After completing this article, readers should be able to: 1. Compare the results of pediatric heart transplantation with those of transplantation in adults, including the survival rates. 2. Compare and contrast the indications for pediatric heart transplant among those younger and older than 1 year of age. 3. List the common complications after pediatric heart transplantation. 4. Compare and contrast new immunosuppressive agents (tacrolimus, mycophenolate, humanized anti-Tac antibodies) and standard therapies (cyclosporine, azathioprine, prednisone, antithymocyte globulin). 5. Describe the controversy surrounding the proper management of infants who have hypoplastic left heart syndrome. Not long after the first successful human heart transplant was performed, the first neonatal heart transplant was attempted.
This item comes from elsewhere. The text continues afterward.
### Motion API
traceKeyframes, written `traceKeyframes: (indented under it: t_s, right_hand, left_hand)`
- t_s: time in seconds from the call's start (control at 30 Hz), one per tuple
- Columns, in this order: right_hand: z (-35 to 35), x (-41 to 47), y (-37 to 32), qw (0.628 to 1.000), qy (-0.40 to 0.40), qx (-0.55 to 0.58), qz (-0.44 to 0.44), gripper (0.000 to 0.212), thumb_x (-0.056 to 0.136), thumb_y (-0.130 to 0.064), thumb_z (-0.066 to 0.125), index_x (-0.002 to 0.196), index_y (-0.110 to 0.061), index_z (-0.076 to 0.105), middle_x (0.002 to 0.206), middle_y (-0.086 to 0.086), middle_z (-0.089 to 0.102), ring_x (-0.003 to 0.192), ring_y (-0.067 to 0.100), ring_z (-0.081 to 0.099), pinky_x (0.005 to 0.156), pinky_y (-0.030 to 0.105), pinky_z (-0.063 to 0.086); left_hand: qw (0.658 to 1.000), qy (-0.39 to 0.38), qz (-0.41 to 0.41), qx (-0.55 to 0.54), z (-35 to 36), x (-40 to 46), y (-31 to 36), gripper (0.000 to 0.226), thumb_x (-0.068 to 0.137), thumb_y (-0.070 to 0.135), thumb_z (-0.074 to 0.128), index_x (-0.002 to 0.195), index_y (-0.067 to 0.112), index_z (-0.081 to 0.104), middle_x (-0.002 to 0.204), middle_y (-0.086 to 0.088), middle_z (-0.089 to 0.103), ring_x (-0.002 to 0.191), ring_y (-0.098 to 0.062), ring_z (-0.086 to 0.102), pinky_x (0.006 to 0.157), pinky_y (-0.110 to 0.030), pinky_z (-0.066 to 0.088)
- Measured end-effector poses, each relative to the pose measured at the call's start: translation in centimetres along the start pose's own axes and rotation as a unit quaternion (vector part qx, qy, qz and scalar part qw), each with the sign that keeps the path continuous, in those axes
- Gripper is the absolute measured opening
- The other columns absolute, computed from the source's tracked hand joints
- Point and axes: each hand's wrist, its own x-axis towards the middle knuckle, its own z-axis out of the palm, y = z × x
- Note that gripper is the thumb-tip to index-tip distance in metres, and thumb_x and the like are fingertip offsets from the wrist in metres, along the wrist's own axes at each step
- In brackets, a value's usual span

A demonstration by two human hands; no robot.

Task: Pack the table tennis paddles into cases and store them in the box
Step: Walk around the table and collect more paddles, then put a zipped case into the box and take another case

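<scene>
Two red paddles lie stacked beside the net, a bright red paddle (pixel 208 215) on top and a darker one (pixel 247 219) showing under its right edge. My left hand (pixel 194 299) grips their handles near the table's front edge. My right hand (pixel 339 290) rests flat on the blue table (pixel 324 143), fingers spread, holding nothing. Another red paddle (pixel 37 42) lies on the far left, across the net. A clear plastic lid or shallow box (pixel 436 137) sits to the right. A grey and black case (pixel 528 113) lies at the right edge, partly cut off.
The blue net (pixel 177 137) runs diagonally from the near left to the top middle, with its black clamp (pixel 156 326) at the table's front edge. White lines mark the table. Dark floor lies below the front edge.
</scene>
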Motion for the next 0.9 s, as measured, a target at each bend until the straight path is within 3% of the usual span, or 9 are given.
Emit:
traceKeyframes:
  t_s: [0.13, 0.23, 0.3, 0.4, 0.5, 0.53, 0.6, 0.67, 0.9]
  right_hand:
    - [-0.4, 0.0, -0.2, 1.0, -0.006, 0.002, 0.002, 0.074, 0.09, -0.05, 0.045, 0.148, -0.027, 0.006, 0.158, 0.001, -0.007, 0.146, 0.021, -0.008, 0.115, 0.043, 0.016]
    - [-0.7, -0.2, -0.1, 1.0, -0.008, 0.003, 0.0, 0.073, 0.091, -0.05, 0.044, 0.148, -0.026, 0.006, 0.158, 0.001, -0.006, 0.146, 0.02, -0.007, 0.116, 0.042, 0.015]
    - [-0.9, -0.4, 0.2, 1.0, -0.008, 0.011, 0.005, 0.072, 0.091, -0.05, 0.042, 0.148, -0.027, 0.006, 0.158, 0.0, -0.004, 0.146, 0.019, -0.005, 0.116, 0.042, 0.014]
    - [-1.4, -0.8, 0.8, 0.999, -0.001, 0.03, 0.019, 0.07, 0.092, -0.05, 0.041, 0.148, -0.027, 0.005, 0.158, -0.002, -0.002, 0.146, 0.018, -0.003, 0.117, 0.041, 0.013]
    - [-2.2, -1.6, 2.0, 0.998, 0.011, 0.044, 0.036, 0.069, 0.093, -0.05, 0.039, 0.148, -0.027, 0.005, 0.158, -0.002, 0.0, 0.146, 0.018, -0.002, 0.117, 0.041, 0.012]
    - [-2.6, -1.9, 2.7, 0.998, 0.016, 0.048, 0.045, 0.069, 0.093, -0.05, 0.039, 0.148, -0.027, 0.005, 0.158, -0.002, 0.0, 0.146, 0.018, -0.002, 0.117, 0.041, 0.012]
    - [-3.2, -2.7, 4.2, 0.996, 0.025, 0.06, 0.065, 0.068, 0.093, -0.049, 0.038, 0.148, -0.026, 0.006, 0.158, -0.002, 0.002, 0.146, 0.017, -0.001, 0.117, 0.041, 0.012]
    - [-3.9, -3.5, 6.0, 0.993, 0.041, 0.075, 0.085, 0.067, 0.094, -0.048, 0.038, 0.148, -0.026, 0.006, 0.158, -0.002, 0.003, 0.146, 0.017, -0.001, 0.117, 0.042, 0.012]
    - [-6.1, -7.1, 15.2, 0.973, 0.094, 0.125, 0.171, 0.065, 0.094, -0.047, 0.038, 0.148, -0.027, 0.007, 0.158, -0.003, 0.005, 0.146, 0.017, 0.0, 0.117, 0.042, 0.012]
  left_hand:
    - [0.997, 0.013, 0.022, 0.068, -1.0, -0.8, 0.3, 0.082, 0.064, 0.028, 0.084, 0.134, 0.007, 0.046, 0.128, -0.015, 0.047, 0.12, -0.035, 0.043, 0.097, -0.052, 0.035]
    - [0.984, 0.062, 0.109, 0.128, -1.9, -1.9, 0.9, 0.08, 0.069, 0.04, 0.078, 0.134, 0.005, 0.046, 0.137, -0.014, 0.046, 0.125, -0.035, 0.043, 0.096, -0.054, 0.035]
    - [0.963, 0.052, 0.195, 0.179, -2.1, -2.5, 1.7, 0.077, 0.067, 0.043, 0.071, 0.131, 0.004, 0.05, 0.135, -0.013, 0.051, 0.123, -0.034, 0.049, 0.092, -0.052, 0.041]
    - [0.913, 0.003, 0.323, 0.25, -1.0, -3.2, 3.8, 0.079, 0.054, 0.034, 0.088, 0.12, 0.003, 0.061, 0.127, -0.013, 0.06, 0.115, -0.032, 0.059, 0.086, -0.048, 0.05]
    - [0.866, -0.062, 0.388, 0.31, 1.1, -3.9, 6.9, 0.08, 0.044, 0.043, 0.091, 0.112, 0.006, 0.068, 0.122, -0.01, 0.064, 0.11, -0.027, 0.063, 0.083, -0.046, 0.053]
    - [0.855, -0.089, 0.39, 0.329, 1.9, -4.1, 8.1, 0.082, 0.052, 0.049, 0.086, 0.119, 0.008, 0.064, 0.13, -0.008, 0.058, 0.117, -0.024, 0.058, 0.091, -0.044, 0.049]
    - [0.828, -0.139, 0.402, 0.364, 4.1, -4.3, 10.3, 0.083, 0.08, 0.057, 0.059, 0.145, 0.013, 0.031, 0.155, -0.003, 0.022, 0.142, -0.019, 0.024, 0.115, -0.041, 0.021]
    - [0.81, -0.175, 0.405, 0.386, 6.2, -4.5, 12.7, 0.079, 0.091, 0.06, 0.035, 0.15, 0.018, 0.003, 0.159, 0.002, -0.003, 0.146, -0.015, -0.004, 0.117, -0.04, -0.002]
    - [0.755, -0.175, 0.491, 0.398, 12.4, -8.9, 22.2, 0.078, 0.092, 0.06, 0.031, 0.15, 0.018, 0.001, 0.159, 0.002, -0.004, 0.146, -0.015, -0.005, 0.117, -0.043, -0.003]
In December of 1967, Kantrowitz and colleagues at Maimonides Hospital in New York transplanted the heart of an anencephalic infant into a 3-week-old who had tricuspid atresia. Although the recipient survived only 6.5 hours, the technical feasibility of cardiac transplantation in the pediatric patients was proven. Thirty-three years later, heart transplantation has gained widespread acceptance as a standard treatment modality for end-stage cardiomyopathy or noncorrectable congenital heart disease in infants and children. The 2 years following Barnard’s pioneering first transplant saw explosive growth in the field of adult heart transplantation, but poor 1-year survival dampened much of the initial enthusiasm and with it, any hope for bringing heart transplantation to the pediatric population. Most centers eventually abandoned the procedure, and many physicians denounced the concept. However, a few centers persisted, most notably Dr Norman Shumway and colleagues at Stanford, gradually improving survival through strong collaborations with basic immunologists and cardiac pathologists. By the mid-1970s, heart transplantation had been extended successfully to teenagers. The introduction of the “wonder drug” cyclosporine in 1980 so dramatically improved survival in adult cardiac transplant recipients that the extension of transplantation to even younger patients became feasible. Almost as important as …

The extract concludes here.